This paper presents a comprehensive framework for quality prediction in sand casting processes by integrating structured process parameters with 3D structural characterization. The proposed methodology addresses the critical challenge of quantifying complex geometric features and their relationship with casting defects through advanced deep learning architectures.

1. Sand Casting Process Analysis and Data Acquisition
Typical sand casting defects including cold shuts, porosity, sand inclusion, and shrinkage cavities were systematically investigated. The process data collection framework covers key parameters from:
| Process Stage | Key Parameters |
|---|---|
| Sand Preparation | Moisture content, compactability, permeability |
| Melting/Pouring | Metal temperature, chemical composition |
| Mold Making | Mold hardness, sand compression strength |
The casting geometry complexity is quantified through voxelization processing, converting 3D CAD models into 64×64×64 binary matrices. For a casting with dimensions $(L,W,H)$, the voxel resolution $r$ is calculated as:
$$
r = \frac{\min(L,W,H)}{64}
$$
2. 3D Convolutional Autoencoder for Geometric Feature Extraction
The proposed 3D Deep Convolutional Autoencoder (3D-DCAE) architecture enables unsupervised learning of geometric features through hierarchical dimension reduction:
| Layer | Operation | Output Shape |
|---|---|---|
| Input | – | 64×64×64×1 |
| Encoder | 3D Conv (16 filters) | 32×32×32×16 |
| 3D MaxPool | 16×16×16×16 | |
| Bottleneck | Flatten | 4096 |
| Decoder | 3D UpConv | 32×32×32×16 |
| 3D Conv (1 filter) | 64×64×64×1 |
The reconstruction loss function combines binary cross-entropy and structural similarity:
$$
\mathcal{L} = \alpha \cdot \text{BCE} + (1-\alpha) \cdot (1 – \text{SSIM})
$$
where $\alpha=0.7$ achieves optimal balance through experimental validation.
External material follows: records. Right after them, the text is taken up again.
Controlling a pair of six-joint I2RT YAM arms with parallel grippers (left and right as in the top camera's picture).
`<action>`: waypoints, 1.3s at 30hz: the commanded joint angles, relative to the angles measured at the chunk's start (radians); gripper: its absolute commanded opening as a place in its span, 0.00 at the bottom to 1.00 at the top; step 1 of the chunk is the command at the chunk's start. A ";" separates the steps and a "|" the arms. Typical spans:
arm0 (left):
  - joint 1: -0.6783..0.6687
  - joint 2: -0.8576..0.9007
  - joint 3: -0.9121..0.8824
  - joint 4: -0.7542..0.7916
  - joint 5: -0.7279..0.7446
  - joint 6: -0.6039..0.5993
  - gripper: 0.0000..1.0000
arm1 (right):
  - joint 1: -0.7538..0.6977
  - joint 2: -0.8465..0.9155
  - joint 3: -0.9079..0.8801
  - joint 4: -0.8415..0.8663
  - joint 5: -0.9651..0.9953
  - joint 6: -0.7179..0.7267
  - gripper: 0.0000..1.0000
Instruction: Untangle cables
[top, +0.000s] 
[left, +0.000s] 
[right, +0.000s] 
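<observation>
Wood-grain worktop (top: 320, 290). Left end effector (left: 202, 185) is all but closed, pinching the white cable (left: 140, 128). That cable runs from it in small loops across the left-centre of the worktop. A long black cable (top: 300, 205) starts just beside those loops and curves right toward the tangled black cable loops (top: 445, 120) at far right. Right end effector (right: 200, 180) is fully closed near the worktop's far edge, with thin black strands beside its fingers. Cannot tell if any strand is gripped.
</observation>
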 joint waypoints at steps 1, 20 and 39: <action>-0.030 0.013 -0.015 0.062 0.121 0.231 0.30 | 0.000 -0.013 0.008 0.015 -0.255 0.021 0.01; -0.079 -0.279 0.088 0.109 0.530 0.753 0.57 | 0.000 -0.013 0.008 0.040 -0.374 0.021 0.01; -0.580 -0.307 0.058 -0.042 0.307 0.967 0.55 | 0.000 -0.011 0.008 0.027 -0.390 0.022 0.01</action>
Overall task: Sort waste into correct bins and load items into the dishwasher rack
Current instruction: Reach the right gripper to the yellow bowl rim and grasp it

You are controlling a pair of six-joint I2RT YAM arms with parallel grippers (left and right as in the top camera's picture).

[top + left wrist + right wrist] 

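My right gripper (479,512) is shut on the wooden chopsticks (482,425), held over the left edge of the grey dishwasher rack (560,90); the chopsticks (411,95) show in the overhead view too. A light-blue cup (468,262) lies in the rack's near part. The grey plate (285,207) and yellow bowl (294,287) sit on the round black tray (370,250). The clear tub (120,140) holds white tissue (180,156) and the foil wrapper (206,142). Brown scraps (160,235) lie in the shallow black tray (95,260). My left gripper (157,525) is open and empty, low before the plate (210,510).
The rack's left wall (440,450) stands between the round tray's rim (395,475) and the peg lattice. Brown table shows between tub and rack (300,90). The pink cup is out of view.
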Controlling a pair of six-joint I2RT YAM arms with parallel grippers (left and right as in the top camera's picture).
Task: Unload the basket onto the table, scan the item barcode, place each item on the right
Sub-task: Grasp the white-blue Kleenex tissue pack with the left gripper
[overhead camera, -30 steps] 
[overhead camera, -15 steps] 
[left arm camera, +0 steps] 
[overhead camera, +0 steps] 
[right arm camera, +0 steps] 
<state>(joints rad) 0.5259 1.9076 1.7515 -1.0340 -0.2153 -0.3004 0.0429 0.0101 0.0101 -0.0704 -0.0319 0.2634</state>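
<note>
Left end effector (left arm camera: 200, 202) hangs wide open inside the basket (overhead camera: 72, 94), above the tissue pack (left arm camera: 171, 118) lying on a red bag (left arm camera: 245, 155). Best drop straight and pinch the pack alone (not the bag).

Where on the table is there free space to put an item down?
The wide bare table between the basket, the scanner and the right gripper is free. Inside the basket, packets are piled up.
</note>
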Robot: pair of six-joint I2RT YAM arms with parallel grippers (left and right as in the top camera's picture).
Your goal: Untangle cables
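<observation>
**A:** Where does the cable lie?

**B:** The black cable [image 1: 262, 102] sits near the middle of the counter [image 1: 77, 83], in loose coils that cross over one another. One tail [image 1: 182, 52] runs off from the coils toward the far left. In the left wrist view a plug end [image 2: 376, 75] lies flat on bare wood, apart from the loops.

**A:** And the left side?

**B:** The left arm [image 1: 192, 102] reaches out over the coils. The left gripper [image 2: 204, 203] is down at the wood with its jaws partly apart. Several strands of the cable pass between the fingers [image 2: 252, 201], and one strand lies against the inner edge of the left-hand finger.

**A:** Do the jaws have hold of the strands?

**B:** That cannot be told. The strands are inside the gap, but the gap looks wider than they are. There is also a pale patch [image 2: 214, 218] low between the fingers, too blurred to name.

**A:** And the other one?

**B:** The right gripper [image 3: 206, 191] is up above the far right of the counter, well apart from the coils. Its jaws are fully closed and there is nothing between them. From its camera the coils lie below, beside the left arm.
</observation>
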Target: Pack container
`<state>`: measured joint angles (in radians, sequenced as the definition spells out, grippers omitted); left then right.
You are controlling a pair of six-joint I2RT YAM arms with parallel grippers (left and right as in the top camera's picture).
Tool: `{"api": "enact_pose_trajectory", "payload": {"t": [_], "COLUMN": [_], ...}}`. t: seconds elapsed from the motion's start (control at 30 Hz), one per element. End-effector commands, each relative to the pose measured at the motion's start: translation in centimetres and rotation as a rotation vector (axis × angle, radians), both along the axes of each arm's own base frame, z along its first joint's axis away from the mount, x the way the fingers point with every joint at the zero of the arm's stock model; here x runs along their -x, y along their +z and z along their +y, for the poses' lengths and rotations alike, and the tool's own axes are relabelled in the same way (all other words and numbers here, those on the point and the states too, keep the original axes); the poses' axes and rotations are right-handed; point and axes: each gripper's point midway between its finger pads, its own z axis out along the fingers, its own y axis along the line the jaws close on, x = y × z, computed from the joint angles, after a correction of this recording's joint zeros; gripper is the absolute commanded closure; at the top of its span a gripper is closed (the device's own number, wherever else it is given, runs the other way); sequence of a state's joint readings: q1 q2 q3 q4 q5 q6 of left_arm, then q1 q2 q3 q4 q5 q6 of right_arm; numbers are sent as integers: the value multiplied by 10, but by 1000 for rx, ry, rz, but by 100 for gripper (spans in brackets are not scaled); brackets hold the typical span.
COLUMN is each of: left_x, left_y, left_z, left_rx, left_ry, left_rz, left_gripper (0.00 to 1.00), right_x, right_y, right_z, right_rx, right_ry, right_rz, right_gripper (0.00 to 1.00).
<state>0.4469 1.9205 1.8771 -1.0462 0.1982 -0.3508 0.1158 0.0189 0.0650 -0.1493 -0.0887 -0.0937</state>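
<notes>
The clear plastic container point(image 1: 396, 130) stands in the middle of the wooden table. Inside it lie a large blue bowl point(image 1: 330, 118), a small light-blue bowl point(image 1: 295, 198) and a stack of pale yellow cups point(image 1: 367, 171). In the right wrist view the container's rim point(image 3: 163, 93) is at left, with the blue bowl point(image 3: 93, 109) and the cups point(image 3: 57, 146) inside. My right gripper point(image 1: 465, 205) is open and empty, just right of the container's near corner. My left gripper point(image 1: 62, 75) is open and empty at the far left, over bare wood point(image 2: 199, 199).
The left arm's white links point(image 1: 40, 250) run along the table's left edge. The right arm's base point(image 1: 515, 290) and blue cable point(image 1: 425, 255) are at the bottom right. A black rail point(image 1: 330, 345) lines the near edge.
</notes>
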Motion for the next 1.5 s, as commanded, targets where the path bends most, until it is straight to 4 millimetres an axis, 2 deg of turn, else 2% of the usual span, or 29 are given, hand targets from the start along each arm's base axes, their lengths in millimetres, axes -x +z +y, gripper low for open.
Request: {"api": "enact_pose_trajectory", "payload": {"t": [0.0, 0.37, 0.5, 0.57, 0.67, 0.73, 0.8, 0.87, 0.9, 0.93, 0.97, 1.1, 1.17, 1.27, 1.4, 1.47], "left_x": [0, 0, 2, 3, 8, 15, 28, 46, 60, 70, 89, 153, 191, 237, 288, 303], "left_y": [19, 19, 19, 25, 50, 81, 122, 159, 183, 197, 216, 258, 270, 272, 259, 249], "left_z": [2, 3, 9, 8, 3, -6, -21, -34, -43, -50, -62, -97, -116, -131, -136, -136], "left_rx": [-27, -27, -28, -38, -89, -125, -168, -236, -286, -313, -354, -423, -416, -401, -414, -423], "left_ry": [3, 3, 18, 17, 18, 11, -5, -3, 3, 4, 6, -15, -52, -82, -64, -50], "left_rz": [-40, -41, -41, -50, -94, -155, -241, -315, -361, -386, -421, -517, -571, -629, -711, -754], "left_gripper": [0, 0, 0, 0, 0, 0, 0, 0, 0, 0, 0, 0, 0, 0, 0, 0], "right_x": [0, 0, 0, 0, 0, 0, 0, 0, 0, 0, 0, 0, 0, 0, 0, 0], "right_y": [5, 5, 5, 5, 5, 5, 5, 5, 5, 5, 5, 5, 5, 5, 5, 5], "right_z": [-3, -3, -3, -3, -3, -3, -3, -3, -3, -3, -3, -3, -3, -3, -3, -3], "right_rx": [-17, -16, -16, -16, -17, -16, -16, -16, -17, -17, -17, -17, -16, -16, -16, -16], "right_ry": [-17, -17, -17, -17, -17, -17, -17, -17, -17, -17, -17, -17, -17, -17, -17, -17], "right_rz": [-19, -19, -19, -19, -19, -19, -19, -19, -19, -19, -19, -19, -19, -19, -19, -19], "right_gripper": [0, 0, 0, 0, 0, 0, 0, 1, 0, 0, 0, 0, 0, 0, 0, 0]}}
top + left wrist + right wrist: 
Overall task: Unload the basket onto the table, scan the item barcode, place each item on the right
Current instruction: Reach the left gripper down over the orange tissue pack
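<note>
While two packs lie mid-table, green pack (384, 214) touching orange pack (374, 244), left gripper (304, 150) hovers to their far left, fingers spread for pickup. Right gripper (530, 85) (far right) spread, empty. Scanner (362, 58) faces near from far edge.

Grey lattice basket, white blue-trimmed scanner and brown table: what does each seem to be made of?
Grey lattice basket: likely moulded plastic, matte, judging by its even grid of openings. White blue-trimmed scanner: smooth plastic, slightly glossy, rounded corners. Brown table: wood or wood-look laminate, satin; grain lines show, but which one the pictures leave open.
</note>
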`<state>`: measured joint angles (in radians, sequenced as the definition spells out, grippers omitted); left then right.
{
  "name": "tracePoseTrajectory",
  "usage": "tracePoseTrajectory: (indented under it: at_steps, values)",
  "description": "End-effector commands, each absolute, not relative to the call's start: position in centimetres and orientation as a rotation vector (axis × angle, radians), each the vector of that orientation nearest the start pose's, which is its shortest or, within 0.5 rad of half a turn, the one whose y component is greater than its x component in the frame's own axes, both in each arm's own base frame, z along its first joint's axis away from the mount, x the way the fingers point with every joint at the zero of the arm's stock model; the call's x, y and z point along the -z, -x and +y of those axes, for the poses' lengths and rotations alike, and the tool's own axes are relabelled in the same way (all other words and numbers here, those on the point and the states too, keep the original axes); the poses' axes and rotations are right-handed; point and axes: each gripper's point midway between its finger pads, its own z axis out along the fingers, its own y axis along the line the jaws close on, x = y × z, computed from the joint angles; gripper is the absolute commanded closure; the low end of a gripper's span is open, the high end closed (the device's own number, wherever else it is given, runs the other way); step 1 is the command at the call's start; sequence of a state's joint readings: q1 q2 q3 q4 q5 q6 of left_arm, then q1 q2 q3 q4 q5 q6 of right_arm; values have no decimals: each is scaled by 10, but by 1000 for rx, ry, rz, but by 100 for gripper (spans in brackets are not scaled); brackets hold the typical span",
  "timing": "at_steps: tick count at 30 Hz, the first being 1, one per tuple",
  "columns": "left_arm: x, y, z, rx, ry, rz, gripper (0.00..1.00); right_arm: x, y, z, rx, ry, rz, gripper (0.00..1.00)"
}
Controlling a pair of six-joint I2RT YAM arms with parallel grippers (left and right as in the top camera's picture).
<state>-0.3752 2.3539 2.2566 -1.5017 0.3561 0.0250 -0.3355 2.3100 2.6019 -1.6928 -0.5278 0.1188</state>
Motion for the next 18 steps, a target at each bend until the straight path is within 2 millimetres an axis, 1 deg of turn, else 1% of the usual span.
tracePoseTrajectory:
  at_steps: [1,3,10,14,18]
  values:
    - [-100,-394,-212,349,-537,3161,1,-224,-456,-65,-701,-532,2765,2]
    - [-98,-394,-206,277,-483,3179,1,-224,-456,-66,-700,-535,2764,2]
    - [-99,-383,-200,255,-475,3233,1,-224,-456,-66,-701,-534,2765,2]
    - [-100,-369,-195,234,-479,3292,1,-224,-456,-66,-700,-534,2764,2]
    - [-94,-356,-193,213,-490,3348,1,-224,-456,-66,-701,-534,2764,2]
3. Heterogeneous Data Fusion for Defect Prediction
The quality prediction model integrates process parameters $\mathbf{P} \in \mathbb{R}^{n}$ with geometric features $\mathbf{G} \in \mathbb{R}^{128}$ through feature concatenation:
$$
\mathbf{X} = [\mathbf{P} \oplus \mathbf{G}] \in \mathbb{R}^{n+128}
$$
The hybrid CNN architecture processes fused features through:
- 1D convolution with kernel size $k=3$
- Max pooling with stride $s=2$
- Three fully-connected layers with dropout $p=0.5$
| Model | Training Accuracy | Test Accuracy |
|---|---|---|
| MLP | 86.1% | 82.3% |
| 2D-CNN | 90.7% | 87.6% |
| Proposed Model | 96.5% | 93.7% |
4. Industrial Validation and Implementation
The system was deployed in a sand casting production line for heavy machinery components, demonstrating significant quality improvement:
$$
\text{Defect Rate Reduction} = \frac{D_{\text{baseline}} – D_{\text{system}}}{D_{\text{baseline}}} \times 100\% = 41.2\%
$$
Key implementation considerations for sand casting applications include:
- Real-time synchronization of process data streams
- Adaptive voxel resolution based on casting size
- Continuous model updating with new defect patterns
This research establishes a robust framework for quality prediction in sand casting through effective integration of manufacturing process data and 3D geometric characterization. The proposed methods show particular promise for complex castings where traditional quality control methods prove inadequate.